BEGIN Source data
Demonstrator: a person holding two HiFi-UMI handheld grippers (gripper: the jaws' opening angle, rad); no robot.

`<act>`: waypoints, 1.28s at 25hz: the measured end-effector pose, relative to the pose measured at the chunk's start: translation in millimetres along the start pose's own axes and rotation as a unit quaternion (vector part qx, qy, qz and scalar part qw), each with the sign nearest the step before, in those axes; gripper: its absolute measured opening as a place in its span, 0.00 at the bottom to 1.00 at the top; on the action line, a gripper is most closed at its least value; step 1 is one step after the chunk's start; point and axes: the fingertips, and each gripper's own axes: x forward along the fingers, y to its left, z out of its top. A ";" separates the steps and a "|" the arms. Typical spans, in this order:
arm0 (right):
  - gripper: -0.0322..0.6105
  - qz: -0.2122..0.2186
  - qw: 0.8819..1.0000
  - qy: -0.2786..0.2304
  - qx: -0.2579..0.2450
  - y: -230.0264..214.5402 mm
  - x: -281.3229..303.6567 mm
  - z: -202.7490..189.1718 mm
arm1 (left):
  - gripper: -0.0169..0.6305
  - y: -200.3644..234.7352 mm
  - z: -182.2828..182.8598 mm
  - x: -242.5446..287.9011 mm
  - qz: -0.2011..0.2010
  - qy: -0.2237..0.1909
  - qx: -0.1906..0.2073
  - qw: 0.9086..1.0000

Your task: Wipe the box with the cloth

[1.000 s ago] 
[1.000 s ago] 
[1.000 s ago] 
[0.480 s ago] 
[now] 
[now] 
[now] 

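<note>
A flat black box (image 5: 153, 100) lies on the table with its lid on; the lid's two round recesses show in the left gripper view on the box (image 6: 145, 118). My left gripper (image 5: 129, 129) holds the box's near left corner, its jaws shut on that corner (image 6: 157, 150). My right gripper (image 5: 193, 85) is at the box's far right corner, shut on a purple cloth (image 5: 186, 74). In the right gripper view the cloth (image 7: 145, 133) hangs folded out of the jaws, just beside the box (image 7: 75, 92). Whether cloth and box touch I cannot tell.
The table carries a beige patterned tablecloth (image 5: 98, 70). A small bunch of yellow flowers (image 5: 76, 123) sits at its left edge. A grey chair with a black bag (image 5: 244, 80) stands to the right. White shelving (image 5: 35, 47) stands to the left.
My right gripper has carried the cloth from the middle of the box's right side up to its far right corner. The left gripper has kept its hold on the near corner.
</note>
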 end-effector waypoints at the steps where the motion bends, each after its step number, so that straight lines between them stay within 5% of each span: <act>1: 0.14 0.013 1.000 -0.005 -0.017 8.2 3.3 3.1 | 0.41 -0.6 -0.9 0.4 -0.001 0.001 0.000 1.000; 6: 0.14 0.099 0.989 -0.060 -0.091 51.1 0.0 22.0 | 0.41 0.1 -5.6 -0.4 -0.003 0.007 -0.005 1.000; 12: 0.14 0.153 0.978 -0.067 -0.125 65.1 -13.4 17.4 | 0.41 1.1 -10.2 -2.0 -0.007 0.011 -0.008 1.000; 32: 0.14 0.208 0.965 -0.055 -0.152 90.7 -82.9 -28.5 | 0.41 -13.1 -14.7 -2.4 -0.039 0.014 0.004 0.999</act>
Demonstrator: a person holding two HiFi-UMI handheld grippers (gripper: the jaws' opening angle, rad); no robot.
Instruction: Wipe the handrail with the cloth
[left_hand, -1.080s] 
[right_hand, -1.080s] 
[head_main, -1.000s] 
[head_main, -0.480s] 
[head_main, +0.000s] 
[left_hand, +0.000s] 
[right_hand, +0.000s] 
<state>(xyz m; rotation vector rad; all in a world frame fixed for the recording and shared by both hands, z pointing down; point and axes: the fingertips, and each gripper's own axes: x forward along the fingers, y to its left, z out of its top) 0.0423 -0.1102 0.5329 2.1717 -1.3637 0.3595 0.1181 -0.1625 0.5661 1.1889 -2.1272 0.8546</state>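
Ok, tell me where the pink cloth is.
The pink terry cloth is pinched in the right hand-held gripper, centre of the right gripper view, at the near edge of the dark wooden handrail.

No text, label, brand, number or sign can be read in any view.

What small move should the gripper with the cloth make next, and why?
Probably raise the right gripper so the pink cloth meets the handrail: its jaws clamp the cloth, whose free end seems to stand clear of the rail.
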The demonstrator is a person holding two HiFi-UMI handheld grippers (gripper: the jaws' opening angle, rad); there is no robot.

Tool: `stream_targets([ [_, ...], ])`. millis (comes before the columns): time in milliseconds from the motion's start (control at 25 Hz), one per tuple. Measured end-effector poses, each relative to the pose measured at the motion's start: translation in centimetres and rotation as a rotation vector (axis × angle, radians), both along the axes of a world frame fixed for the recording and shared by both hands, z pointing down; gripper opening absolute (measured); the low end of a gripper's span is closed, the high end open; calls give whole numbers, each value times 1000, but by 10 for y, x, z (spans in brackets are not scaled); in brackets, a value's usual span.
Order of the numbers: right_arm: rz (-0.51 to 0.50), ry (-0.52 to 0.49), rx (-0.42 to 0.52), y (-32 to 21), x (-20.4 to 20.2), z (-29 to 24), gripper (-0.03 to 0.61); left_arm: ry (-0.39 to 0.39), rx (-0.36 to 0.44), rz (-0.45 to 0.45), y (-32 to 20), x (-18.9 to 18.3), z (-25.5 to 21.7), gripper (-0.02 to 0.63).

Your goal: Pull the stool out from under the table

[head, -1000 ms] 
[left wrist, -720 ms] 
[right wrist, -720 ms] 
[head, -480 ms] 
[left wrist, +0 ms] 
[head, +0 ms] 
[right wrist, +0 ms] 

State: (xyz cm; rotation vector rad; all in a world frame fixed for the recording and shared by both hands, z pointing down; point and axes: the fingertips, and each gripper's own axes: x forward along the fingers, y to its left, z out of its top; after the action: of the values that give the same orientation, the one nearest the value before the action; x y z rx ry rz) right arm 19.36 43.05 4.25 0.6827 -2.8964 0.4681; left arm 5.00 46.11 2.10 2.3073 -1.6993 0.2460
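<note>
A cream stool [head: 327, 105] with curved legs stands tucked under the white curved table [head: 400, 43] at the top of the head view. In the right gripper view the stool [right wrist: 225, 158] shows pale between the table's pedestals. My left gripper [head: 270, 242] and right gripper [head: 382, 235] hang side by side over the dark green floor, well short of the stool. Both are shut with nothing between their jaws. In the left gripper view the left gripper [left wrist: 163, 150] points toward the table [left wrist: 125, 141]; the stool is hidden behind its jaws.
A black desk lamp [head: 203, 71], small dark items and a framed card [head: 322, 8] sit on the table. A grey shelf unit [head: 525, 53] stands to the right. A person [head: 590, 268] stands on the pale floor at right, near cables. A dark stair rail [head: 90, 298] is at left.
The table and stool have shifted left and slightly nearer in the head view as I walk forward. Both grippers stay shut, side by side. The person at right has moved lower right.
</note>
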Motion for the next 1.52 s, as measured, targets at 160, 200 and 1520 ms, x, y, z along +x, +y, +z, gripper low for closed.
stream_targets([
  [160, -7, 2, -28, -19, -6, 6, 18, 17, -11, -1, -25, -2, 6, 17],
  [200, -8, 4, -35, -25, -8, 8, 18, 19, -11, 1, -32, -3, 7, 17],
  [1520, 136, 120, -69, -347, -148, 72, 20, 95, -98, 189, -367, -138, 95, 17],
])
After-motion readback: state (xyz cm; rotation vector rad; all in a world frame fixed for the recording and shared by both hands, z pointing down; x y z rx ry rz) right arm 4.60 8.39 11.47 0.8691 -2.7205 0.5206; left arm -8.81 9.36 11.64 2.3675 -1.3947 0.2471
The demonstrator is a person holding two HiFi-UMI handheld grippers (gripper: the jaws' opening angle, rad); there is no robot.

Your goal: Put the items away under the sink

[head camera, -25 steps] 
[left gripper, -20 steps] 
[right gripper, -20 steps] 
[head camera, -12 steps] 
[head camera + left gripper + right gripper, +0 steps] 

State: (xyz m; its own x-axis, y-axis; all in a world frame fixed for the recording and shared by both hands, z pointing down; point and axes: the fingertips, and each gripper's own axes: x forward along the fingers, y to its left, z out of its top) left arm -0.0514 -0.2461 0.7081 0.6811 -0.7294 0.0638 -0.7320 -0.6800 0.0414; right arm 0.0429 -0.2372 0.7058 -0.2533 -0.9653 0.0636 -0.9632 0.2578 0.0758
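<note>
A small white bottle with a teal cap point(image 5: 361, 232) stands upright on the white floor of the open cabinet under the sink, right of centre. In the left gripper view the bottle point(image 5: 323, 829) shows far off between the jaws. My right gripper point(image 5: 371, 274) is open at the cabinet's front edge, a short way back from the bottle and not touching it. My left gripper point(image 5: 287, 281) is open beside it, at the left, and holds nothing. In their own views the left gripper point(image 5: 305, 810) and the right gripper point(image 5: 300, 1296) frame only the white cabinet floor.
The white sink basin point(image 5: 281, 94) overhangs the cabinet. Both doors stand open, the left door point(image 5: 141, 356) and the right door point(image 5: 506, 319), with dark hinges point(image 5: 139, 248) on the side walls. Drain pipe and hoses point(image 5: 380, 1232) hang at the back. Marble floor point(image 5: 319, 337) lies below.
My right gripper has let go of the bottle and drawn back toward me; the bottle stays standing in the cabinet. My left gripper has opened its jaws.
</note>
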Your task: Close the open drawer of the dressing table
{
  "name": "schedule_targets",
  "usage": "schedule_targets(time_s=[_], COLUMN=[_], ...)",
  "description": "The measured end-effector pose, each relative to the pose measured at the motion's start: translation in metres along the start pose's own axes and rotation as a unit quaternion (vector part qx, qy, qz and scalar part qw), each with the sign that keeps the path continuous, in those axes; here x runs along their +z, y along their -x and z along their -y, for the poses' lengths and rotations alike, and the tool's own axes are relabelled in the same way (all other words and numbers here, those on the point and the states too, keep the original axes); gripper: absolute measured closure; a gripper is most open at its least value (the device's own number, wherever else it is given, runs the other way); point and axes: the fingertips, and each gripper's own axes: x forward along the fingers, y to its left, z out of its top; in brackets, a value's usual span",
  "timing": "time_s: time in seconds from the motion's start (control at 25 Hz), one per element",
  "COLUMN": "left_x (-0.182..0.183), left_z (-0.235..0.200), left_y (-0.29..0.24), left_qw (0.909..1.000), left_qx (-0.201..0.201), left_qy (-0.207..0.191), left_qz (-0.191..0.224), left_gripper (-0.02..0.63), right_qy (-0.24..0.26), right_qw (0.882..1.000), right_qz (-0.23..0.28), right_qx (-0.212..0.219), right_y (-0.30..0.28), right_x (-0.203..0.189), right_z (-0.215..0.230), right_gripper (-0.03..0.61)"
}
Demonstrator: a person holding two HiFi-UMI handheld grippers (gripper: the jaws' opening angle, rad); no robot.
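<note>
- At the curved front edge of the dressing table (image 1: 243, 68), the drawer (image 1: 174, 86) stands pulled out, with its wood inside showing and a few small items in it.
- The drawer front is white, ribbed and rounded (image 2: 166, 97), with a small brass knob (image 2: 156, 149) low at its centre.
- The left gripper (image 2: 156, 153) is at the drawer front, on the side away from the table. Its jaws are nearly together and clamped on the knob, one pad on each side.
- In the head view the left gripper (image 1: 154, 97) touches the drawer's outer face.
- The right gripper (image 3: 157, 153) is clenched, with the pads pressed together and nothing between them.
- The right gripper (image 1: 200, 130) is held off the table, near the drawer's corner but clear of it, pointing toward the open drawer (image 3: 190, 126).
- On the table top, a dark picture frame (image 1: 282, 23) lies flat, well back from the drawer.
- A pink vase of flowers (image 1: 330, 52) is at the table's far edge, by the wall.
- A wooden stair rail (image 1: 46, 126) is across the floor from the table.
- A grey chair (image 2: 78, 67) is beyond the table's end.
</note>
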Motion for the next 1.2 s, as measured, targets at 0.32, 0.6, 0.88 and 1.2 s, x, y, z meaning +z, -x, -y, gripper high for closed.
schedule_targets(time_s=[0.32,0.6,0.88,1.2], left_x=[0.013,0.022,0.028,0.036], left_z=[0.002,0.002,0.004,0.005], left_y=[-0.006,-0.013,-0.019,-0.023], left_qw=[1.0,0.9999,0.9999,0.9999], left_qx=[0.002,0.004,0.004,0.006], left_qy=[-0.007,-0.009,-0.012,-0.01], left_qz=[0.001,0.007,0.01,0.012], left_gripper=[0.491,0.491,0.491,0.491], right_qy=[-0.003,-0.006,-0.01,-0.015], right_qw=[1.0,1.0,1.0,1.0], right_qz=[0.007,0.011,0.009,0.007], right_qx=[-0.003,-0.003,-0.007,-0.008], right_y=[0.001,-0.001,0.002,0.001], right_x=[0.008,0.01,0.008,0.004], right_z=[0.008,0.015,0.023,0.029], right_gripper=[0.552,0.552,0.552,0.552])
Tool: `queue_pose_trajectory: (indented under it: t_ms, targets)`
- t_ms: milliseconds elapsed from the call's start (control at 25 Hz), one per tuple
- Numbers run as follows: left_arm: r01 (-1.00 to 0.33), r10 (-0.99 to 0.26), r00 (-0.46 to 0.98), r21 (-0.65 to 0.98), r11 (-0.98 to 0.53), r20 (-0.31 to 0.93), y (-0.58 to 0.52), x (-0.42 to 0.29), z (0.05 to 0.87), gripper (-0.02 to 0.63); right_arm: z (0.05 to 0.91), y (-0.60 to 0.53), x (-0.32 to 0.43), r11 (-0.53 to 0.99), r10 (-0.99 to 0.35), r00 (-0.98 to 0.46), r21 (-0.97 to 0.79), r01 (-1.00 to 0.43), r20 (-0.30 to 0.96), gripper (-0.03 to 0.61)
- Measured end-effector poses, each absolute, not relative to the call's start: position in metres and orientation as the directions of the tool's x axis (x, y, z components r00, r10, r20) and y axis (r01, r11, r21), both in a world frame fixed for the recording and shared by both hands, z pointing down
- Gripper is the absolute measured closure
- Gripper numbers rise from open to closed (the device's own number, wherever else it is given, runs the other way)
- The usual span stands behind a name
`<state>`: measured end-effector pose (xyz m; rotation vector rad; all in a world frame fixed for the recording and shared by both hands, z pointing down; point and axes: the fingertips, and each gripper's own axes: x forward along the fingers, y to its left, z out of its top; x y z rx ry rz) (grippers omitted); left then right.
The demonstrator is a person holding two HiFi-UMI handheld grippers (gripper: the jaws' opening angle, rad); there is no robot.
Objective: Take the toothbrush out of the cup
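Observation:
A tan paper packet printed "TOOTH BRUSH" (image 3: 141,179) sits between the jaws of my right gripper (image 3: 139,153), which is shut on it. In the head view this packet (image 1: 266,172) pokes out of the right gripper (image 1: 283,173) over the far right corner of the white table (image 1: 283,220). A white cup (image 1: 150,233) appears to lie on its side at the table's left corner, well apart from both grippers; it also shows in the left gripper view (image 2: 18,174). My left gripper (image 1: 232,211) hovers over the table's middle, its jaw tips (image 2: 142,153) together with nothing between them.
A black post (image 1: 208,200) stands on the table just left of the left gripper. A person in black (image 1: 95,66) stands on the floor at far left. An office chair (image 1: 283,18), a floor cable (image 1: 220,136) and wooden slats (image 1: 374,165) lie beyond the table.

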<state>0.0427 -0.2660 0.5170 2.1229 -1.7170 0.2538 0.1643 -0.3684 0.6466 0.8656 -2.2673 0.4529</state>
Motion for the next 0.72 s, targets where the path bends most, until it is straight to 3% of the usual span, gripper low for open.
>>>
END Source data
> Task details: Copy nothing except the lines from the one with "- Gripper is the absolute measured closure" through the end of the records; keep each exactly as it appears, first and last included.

> Task response:
- Gripper is the absolute measured closure
- Gripper numbers rise from open to closed (the device's own number, wherever else it is given, runs the other way)
- The usual span stands behind a name
`<state>`: measured end-effector pose (xyz m; rotation vector rad; all in a world frame fixed for the recording and shared by both hands, z pointing down; point and axes: the fingertips, and each gripper's own axes: x forward along the fingers, y to its left, z out of its top; x y z rx ry rz) (grippers omitted); left then right.
The demonstrator is a person holding two HiFi-UMI handheld grippers (gripper: the jaws' opening angle, rad); there is no robot.
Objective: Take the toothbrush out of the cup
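Observation:
A tan paper packet printed "TOOTH BRUSH" (image 3: 141,179) sits between the jaws of my right gripper (image 3: 139,153), which is shut on it. In the head view this packet (image 1: 266,172) pokes out of the right gripper (image 1: 283,173) over the far right corner of the white table (image 1: 283,220). A white cup (image 1: 150,233) appears to lie on its side at the table's left corner, well apart from both grippers; it also shows in the left gripper view (image 2: 18,174). My left gripper (image 1: 232,211) hovers over the table's middle, its jaw tips (image 2: 142,153) together with nothing between them.
A black post (image 1: 208,200) stands on the table just left of the left gripper. A person in black (image 1: 95,66) stands on the floor at far left. An office chair (image 1: 283,18), a floor cable (image 1: 220,136) and wooden slats (image 1: 374,165) lie beyond the table.
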
<state>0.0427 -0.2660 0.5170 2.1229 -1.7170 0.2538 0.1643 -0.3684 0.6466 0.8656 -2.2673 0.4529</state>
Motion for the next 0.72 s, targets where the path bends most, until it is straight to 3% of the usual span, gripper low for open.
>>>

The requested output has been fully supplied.